- [What the exercise asks]
Print the listing exactly as it stands. Skip every picture.

----------

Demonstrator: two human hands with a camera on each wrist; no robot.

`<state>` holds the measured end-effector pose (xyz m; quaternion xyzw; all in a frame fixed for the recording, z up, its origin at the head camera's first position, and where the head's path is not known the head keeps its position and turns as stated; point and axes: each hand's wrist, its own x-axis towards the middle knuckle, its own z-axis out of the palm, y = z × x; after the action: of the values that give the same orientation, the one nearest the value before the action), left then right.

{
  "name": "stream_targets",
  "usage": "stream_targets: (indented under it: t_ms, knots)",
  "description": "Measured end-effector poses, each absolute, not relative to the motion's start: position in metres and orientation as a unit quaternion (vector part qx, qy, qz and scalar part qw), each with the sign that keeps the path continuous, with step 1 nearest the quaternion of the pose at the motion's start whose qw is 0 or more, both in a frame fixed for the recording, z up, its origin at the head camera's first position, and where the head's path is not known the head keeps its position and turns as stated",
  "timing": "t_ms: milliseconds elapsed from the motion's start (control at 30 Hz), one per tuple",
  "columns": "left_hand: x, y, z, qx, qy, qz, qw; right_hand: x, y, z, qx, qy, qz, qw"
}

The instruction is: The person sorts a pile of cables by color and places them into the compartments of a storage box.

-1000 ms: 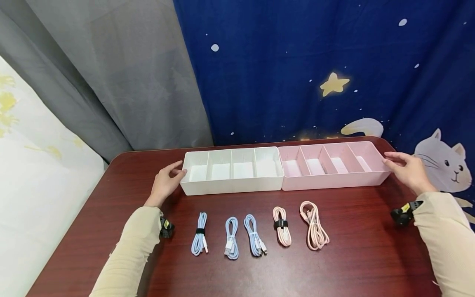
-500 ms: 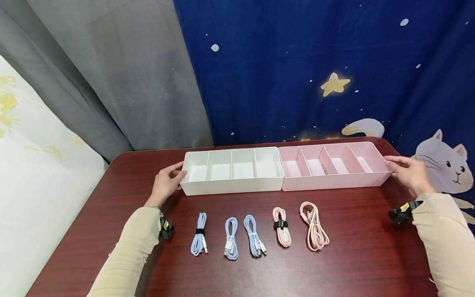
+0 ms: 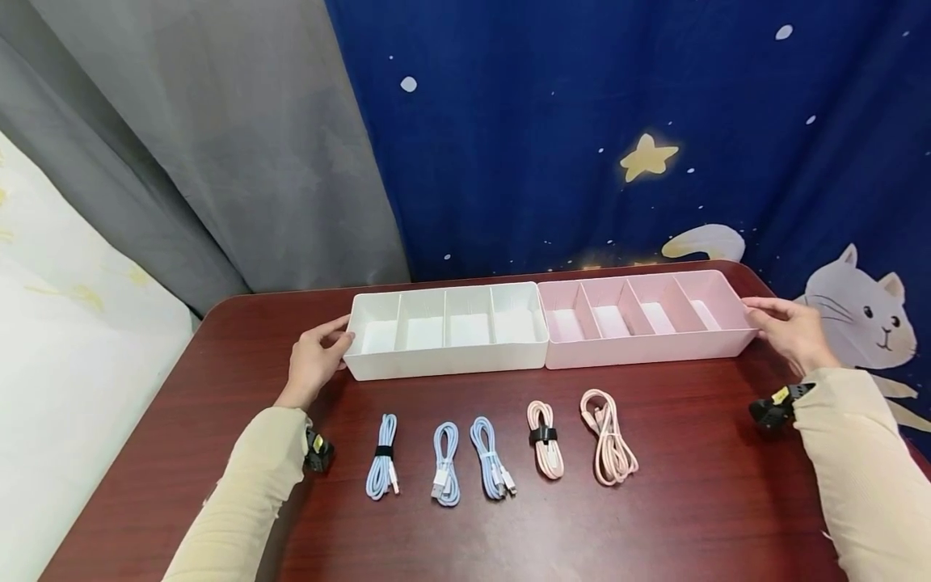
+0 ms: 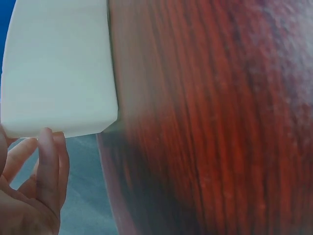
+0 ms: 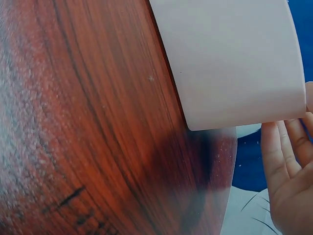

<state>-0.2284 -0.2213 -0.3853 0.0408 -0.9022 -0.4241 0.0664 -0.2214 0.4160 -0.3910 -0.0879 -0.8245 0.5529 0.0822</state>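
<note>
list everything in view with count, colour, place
Long white plastic tray: 1, white, back left
Long pink plastic tray: 1, pink, back right
Coiled blue cables: 3, light blue, before white tray
Coiled pink cables: 2, pale pink, right of blue
Straps: 2, black, around two cables
Wood-grain table: 1, reddish brown, underneath
Plain cloth curtain: 1, grey, back left
Cat-and-star cloth curtain: 1, dark blue, back right
Yellow-patterned sheet: 1, white, far left
Wrist cameras: 2, black, near hands
Sleeves: 2, cream, left and right
Left hand: 1, touching white tray
Right hand: 1, touching pink tray
</note>
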Motion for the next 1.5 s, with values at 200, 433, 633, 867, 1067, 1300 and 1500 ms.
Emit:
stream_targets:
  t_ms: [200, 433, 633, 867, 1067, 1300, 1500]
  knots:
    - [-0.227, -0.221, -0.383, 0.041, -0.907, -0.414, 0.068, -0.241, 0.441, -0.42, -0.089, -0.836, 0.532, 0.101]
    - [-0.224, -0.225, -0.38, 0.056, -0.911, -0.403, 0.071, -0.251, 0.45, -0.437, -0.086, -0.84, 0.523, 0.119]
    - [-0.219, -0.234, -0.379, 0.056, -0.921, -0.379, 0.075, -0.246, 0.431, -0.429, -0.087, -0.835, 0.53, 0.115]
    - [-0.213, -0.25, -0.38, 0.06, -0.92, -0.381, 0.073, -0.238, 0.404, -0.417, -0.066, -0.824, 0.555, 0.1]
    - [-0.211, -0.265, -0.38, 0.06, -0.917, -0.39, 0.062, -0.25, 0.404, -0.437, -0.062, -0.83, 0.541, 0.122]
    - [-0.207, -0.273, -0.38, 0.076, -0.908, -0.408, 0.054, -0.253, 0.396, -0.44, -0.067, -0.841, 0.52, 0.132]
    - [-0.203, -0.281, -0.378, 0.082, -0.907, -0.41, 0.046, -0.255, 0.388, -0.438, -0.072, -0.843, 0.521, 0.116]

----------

- [Response to this task]
Demonstrator: two human hands with a camera on each wrist; no robot.

`<state>` holds the measured end-effector pose (xyz m; quaternion xyzw; all in a frame fixed for the recording, z up, its origin at the head camera's first position, and where the head's path is not known the head keeps its position and turns as stated; point and axes: each hand's wrist, its own x-axis towards the middle knuckle, its own z-axis out of the palm, y = z × x; after the action: of the values that give the same orientation, the one nearest the value before the action), left then right.

{
  "name": "stream_targets",
  "usage": "stream_targets: (indented under it: t_ms, knots)",
  "description": "Measured end-effector poses, each absolute, not relative to the motion's start: position in metres and orientation as a unit quaternion (vector part qx, qy, qz and scalar part qw), each with the sign that keeps the path continuous, with step 1 nearest the quaternion of the pose at the motion's start whose qw is 0 or more, both in a frame fixed for the recording, z up, its origin at the head camera's first position, and where the head's path is not known the head keeps its position and turns as stated",
  "timing": "t_ms: milliseconds elapsed from the motion's start (control at 30 Hz), one per tuple",
  "columns": "left_hand: x, y, z, qx, qy, qz, qw; right_hand: x, y, z, qx, qy, qz, qw"
}

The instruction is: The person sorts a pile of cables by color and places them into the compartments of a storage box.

-1000 ms: 
-500 ms: 
+0 ms: 
+0 ms: 
+0 ms: 

<state>-0.2284 -0.2213 -0.3853 0.0408 -0.9022 -0.4241 0.0664 -0.2214 0.4160 -0.3910 -0.0879 -0.8245 0.5529 0.0822</state>
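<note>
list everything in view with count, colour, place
Long white plastic tray: 1, white, back left
Long pink plastic tray: 1, pink, back right
Coiled blue cables: 3, light blue, before white tray
Coiled pink cables: 2, pale pink, right of blue
Straps: 2, black, around two cables
Wood-grain table: 1, reddish brown, underneath
Plain cloth curtain: 1, grey, back left
Cat-and-star cloth curtain: 1, dark blue, back right
Yellow-patterned sheet: 1, white, far left
Wrist cameras: 2, black, near hands
Sleeves: 2, cream, left and right
Left hand: 1, touching white tray
Right hand: 1, touching pink tray
</note>
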Motion for the next 1.5 s, with values at 200, 433, 633, 867, 1067, 1300 and 1500 ms.
Emit:
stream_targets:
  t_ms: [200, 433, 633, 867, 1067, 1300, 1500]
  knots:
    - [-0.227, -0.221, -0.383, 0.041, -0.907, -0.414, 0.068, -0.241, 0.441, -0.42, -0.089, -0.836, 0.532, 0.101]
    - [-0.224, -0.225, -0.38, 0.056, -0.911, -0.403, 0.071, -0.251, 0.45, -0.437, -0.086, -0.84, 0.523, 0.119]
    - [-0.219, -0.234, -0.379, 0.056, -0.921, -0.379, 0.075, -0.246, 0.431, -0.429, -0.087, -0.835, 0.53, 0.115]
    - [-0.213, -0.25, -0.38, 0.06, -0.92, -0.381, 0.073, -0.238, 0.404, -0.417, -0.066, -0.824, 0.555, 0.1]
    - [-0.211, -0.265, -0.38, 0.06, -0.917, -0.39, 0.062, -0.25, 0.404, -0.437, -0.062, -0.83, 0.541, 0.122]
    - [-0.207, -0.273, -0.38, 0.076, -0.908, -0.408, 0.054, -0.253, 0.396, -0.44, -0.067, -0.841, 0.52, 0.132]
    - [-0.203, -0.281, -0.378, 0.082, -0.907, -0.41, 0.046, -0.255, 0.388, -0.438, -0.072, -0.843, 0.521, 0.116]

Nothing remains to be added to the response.